--- Assignment ---
Each line below should be reproduced without any alteration.

** Opening Collected material block **

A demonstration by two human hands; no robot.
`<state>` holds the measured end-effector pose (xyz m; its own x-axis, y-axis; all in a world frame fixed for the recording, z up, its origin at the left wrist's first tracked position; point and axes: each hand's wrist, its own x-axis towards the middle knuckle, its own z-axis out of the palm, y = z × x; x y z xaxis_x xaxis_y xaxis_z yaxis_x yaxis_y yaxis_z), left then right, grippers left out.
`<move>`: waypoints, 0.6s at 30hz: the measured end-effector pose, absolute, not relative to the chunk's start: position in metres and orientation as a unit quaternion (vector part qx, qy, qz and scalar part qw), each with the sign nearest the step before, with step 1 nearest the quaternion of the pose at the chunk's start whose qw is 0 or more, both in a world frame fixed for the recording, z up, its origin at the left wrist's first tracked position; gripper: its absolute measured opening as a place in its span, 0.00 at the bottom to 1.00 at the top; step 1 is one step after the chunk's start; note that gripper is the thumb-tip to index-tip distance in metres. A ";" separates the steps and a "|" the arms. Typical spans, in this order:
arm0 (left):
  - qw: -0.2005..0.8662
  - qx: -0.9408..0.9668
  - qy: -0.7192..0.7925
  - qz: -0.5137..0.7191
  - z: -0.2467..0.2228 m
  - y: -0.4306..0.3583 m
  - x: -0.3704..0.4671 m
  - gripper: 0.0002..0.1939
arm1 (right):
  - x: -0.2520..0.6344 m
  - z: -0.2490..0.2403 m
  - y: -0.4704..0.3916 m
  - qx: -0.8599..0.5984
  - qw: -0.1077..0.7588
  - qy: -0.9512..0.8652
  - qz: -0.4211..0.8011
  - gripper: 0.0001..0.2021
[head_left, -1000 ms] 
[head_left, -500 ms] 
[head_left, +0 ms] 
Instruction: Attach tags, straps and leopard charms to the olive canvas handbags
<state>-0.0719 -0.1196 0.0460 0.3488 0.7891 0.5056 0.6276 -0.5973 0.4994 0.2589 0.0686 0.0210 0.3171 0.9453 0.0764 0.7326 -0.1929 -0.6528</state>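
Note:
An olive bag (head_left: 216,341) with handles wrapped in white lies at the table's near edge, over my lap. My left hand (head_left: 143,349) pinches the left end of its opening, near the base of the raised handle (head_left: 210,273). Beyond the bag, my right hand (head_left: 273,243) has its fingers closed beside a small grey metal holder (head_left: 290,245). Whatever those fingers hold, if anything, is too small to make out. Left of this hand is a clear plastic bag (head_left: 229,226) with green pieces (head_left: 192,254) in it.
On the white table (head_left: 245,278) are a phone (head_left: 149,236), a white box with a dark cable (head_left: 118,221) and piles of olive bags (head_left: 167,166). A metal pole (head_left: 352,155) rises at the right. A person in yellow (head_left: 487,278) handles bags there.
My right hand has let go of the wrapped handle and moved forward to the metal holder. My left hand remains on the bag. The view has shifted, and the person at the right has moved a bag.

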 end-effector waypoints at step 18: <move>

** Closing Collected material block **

--- Exercise answer ---
A demonstration by two human hands; no robot.
`<state>` holds the measured end-effector pose (xyz m; its own x-axis, y-axis; all in a world frame fixed for the recording, z up, its origin at the left wrist's first tracked position; point and axes: each hand's wrist, its own x-axis towards the middle knuckle, its own z-axis out of the palm, y = z × x; x y z xaxis_x xaxis_y xaxis_z yaxis_x yaxis_y yaxis_z), left then right, grippers left out.
`<move>`: waypoints, 0.6s at 30hz: the measured end-effector pose, absolute, not relative to the chunk's start: position in metres and orientation as a unit quaternion (vector part qx, qy, qz and scalar part qw), each with the sign nearest the step before, with step 1 nearest the quaternion of the pose at the chunk's start whose qw is 0 or more, both in a world frame fixed for the recording, z up, its origin at the left wrist's first tracked position; gripper: its absolute measured opening as a place in its span, 0.00 at the bottom to 1.00 at the top; step 1 is one step after the chunk's start; note that gripper is the thumb-tip to index-tip distance in metres. A ";" separates the steps and a "|" the arms. Typical spans, in this order:
arm0 (left):
  - qw: -0.2005..0.8662
  - qx: -0.9408..0.9668
  - qy: -0.7192..0.7925
  - qz: -0.5137..0.7191
  - z: -0.2467..0.2228 m
  - y: -0.4306..0.3583 m
  - x: -0.3704..0.4671 m
  - gripper: 0.0002..0.1939
arm1 (right):
  - x: -0.2520..0.6344 m
  - z: -0.2490..0.2403 m
  - y: -0.4704..0.3916 m
  - qx: -0.8599..0.5984
  - qw: -0.1077..0.7588
  - qy: -0.9512..0.8652
  - qz: -0.4211..0.8011
  - gripper: 0.0001..0.2021
[head_left, -1000 ms] 
[head_left, -500 ms] 
[head_left, +0 ms] 
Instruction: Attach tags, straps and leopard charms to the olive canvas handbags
<state>-0.0719 -0.1196 0.0460 0.3488 0.7891 0.5056 0.6276 -0.5973 0.4994 0.2589 0.0686 0.0210 0.3171 0.9453 0.0764 0.7326 -0.1929 -0.6528</state>
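Note:
An olive bag (head_left: 216,341) with handles wrapped in white lies at the table's near edge, over my lap. My left hand (head_left: 143,349) pinches the left end of its opening, near the base of the raised handle (head_left: 210,273). Beyond the bag, my right hand (head_left: 273,243) has its fingers closed beside a small grey metal holder (head_left: 290,245). Whatever those fingers hold, if anything, is too small to make out. Left of this hand is a clear plastic bag (head_left: 229,226) with green pieces (head_left: 192,254) in it.
On the white table (head_left: 245,278) are a phone (head_left: 149,236), a white box with a dark cable (head_left: 118,221) and piles of olive bags (head_left: 167,166). A metal pole (head_left: 352,155) rises at the right. A person in yellow (head_left: 487,278) handles bags there.
My right hand has let go of the wrapped handle and moved forward to the metal holder. My left hand remains on the bag. The view has shifted, and the person at the right has moved a bag.
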
 end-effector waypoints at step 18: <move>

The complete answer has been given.